*** Begin section ***

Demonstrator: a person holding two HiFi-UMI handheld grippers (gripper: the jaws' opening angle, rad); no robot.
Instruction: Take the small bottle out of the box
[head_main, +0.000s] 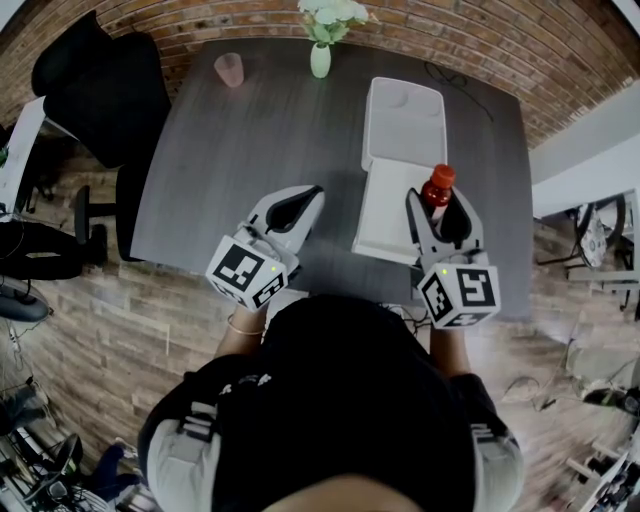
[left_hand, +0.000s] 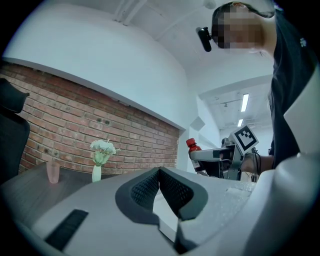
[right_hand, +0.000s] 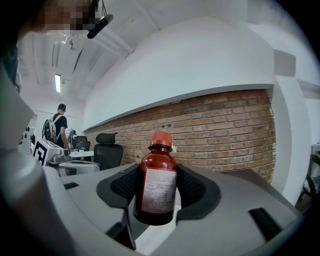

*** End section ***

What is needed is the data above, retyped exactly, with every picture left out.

Response to the task:
Demonstrator: a person holding two HiFi-UMI handheld grippers (gripper: the jaws' opening angle, rad); no robot.
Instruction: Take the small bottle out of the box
[head_main, +0.000s] 
[left_hand, +0.000s] 
[right_hand, +0.000s] 

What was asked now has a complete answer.